S.
Oh yeah, welcome to the terrible two's! I know the 1-2-3 counting and it's very effective. Stay true to what your doing and just weather it out. Oh, and just wait till little brother is old enough to hold his own!
I have a 2 1/2 yr old son that is full blown terrible two's. He throws frequent tantrums just about anytime he doesn't get what he wants when he wants it. I also have son that will be 1 next month. My older son will throw a fit when they baby plays with a toy that he doesn't want him to. Sometimes it goes as far as him hitting the baby to get his toy back. I've also caught him pushing the baby down when he has pulled himself up, trying to pick up the baby or pull him down even just walk on him when the baby is in his way. I don't like the idea of hitting him as punishment. We use a 1-2-3 count and time-outs but they just don't seem to be working anymore. He seems to do ok at daycare, occasionally there will be a note sent home that he was being too rough with the other kids but mostly good reports.

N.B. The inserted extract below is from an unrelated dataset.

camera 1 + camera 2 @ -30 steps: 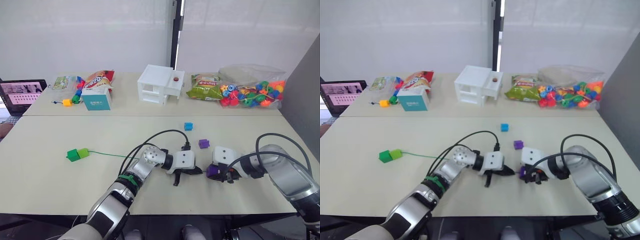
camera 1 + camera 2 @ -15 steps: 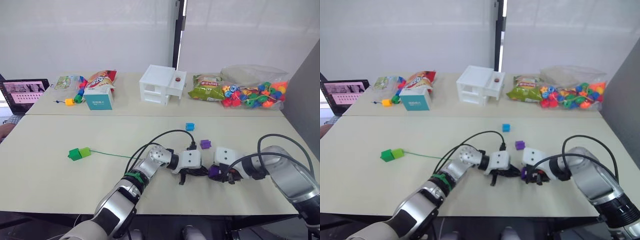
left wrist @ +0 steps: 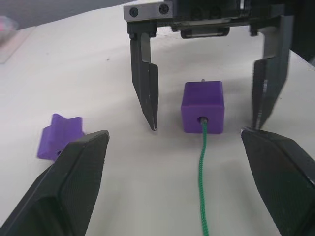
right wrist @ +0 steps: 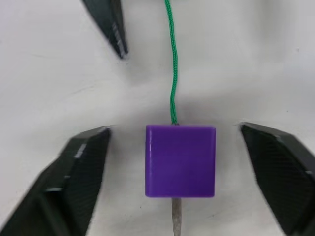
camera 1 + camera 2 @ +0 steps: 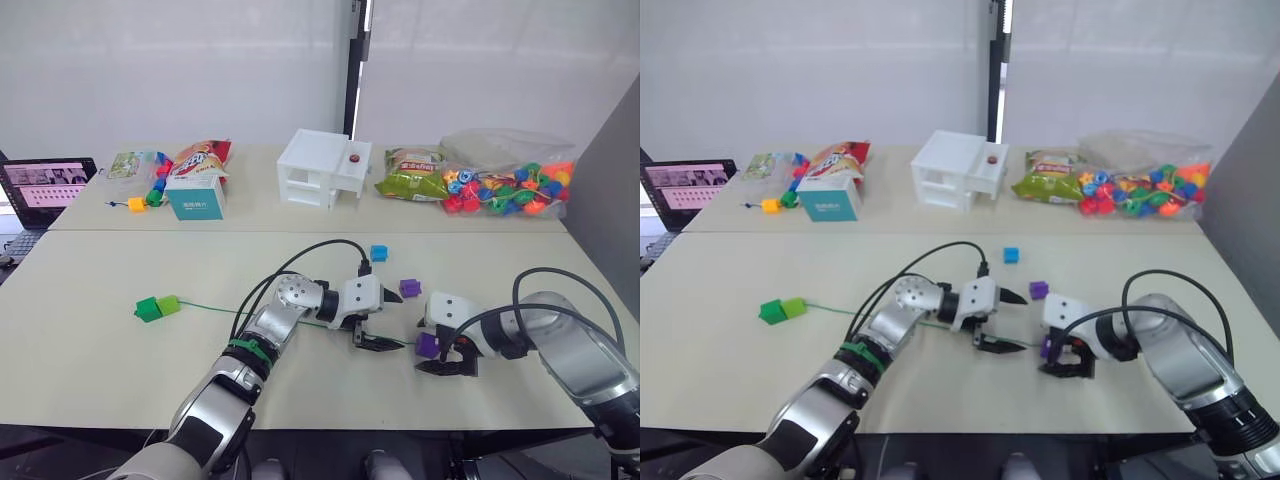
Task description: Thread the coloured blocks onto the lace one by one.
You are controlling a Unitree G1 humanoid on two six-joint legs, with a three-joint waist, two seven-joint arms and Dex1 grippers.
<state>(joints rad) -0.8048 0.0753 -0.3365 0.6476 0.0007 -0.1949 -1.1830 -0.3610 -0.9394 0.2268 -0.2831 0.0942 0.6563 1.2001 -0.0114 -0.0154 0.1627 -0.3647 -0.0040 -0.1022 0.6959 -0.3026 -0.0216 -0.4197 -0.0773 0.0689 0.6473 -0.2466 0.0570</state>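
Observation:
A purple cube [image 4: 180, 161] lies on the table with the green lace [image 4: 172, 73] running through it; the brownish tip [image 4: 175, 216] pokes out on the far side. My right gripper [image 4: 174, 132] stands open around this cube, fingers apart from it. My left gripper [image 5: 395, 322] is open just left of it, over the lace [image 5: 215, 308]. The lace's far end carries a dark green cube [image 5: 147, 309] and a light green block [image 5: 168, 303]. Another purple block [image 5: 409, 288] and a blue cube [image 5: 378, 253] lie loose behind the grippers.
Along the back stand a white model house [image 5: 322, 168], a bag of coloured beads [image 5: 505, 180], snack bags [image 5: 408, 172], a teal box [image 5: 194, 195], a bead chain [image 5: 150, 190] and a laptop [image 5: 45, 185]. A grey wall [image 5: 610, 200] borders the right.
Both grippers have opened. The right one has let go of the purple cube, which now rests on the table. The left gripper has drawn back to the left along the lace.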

Oh yeah, welcome to the terrible two's! I know the 1-2-3 counting and it's very effective. Stay true to what your doing and just weather it out. Oh, and just wait till little brother is old enough to hold his own!
Two's are definetly a hard time, whatever punishment you decide to do make sure you are consistent all the time. You cannot give a time out one time and the next let it slide, believe me if you do your son will notice and act worse. Just be sure he understands that pushing his brother down is not acceptable and each time he does it he will be punished.
A.,
My duaghter will be 3 on A. 17. I have just been through what I call a small civil war. My girl is an oly child, so things are diffrent there. The only thing is she takes her aggression out on me. She has her good momments, but they are few and far between. She has spendt most of her 2's in the naughty chair. I have counted, talked, and did things the Nanny siad to do.
I have just come to the conclusion we have to just wait and they will outgrow it sooner or later.
Good luck.
I know EXACTLY what you are going through! My son is 2 1/2 years old and my daughter is 8 months old. He does the same things as you are describing, pushing her down, taking toys away from her, even when they are her own toys! It can definitely be very frustrating!! All I can say is to continue to do what you have been. Something else we have done is if he continues to take toys away from her, then we take the toys from him. They are taken away for a period of time and he cannot play with them. Sometimes works sometimes doesn't.
Basically all I can say is just stick to your guns and keep a close eye on them when they are together.
Even though my son tries to pick her up, push her down, and just basically annoy her, he still has his moments when he gives her a hug or kiss or even plays WITH her. It just takes time. Good luck!!
A., There is a reason why they call it the terrible two's! Here's my advice: At his age, he still wants (and demands) a lot of attention. But if you are working full time, and then coming home to a one year old, my guess is that the baby requires much more of your time. (Diapering, feeding, dressing, ect.) This is understandable. But try making a concentrated effort to show your "TT" a lot of extra POSITIVE attention when you get home. If you don't make a point of it, you will find yourself reacting to his "acting out" and giving NEGATIVE attention to him all evening. This gives him reinforcement to his acting out, AND leaves you frustrated with him. Try giving him your first attention when you see him, then throughout the evening find times to say good things to him, and give him extra hugs and smiles. I believe you will begin to find him responding better. Get him to "help" you with the baby.(you probably did that in the very beginning) and call his attention to the things he can do that the baby can't like: "Eric,I have to dress Aiden now because he can't dress himself yet. I rember when YOU couldn't dress yourself either, but look at you now! You can do a lot of things that Aiden can't do yet! Would you help me and go get a shirt for Aiden to wear? Thank you! You are a good big brother! Aiden is lucky to have a big brother that helps him like you." Make a special point of praising him when he is nice to the baby. Like when he touches him gently. I hope this is helpful!
Hi A.- My children are similarly spaced and we have had a degree of this in our house-- here's what we've done:
Never give the hitter attention- Negative attention is still attention- tell him "we do not hit (push, pull hair...)"- then shower the victim with attention. Don't hit the hitter- it reinforces his behavior.
We've been working on identifying feelings - get Eric to point out people who are happy, sad, frustrated,mad, excited. Then after the situation is diffused, say Eric, why did you push Aiden?
He had my truck
How do you think that made Aiden feel?
Sad
What could we do instead?
Hit him
What else could we do?...he may need some help at first but after a while hopefully he'll be able to solve his own problems This technique is from a book called THINKING PARENT THINKING CHILD -- it's a really great approach but it takes a little time and patience. I have to go -- my own children are bickering.. good luck --S.